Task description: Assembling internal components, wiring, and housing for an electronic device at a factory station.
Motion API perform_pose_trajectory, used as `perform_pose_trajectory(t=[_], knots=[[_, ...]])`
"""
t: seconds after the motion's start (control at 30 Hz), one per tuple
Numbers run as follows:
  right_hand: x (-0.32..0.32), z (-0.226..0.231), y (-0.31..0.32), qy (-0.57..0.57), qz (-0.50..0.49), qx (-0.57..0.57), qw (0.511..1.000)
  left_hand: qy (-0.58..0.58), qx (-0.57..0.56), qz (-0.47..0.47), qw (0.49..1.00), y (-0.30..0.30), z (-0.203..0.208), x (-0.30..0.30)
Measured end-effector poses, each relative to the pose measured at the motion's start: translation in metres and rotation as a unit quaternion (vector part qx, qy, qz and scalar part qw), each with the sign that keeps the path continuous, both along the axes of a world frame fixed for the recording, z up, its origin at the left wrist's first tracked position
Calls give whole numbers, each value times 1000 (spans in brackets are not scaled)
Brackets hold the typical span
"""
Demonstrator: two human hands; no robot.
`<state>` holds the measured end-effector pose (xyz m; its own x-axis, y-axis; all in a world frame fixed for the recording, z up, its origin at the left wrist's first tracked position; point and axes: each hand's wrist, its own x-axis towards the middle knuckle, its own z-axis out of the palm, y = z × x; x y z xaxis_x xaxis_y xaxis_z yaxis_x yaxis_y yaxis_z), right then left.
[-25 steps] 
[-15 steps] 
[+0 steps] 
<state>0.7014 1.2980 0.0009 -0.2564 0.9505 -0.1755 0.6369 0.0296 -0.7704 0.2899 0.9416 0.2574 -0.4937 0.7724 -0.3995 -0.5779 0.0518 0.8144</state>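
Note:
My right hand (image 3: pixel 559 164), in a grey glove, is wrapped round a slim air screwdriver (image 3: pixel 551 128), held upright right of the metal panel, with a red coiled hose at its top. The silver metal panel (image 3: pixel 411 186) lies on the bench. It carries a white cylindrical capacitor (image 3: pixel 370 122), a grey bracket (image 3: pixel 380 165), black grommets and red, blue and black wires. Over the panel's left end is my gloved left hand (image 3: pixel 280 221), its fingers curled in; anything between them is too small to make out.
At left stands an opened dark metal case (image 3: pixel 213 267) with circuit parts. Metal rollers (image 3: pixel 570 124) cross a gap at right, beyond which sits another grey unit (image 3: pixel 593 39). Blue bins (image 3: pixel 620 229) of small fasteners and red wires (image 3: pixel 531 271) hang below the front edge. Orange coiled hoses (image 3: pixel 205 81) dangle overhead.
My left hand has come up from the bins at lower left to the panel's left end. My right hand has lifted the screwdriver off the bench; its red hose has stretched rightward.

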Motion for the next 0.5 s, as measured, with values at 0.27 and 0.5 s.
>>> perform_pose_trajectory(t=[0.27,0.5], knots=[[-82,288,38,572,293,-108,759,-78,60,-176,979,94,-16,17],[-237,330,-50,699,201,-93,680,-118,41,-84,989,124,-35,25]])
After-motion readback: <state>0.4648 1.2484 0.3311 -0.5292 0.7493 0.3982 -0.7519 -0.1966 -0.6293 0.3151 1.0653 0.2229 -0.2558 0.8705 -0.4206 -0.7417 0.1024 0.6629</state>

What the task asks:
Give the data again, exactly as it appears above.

Output below:
Task description: Assembling internal components, wiring, and housing for an electronic device at a factory station.
Motion API perform_pose_trajectory, used as `perform_pose_trajectory(t=[_], knots=[[_, ...]])`
"""
t: seconds after the motion's start (control at 30 Hz), one per tuple
Numbers run as follows:
  right_hand: x (-0.32..0.32), z (-0.226..0.231), y (-0.31..0.32), qy (-0.57..0.57), qz (-0.50..0.49), qx (-0.57..0.57), qw (0.511..1.000)
  left_hand: qy (-0.58..0.58), qx (-0.57..0.56), qz (-0.47..0.47), qw (0.49..1.00), y (-0.30..0.30), z (-0.203..0.208), x (-0.30..0.30)
Measured end-effector poses, each relative to the pose measured at the motion's start: translation in metres and rotation as a unit quaternion (vector part qx, qy, qz and scalar part qw), each with the sign that keeps the path continuous, both along the axes of a world frame fixed for the recording, z up, its origin at the left wrist's first tracked position
Calls give whole numbers, each value times 1000 (spans in brackets are not scaled)
Brackets hold the typical span
"""
Demonstrator: two human hands; no robot.
`<state>` holds the measured end-effector pose (xyz m; its own x-axis, y-axis; all in a world frame fixed for the recording, z up, its origin at the left wrist's first tracked position; point and axes: each hand's wrist, its own x-axis towards the middle knuckle, its own z-axis out of the palm, y = z × x; x y z xaxis_x xaxis_y xaxis_z yaxis_x yaxis_y yaxis_z), right then left.
[-25 steps] 
[-15 steps] 
[+0 steps] 
<state>0.7014 1.2980 0.0009 -0.2564 0.9505 -0.1755 0.6369 0.0296 -0.7704 0.2899 0.9416 0.2574 -0.4937 0.7724 -0.3995 -0.5779 0.0518 0.8144</state>
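Note:
My right hand (image 3: pixel 559 164), in a grey glove, is wrapped round a slim air screwdriver (image 3: pixel 551 128), held upright right of the metal panel, with a red coiled hose at its top. The silver metal panel (image 3: pixel 411 186) lies on the bench. It carries a white cylindrical capacitor (image 3: pixel 370 122), a grey bracket (image 3: pixel 380 165), black grommets and red, blue and black wires. Over the panel's left end is my gloved left hand (image 3: pixel 280 221), its fingers curled in; anything between them is too small to make out.
At left stands an opened dark metal case (image 3: pixel 213 267) with circuit parts. Metal rollers (image 3: pixel 570 124) cross a gap at right, beyond which sits another grey unit (image 3: pixel 593 39). Blue bins (image 3: pixel 620 229) of small fasteners and red wires (image 3: pixel 531 271) hang below the front edge. Orange coiled hoses (image 3: pixel 205 81) dangle overhead.
My left hand has come up from the bins at lower left to the panel's left end. My right hand has lifted the screwdriver off the bench; its red hose has stretched rightward.
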
Motion for the next 0.5 s, as measured, with values at 0.27 and 0.5 s.
>>> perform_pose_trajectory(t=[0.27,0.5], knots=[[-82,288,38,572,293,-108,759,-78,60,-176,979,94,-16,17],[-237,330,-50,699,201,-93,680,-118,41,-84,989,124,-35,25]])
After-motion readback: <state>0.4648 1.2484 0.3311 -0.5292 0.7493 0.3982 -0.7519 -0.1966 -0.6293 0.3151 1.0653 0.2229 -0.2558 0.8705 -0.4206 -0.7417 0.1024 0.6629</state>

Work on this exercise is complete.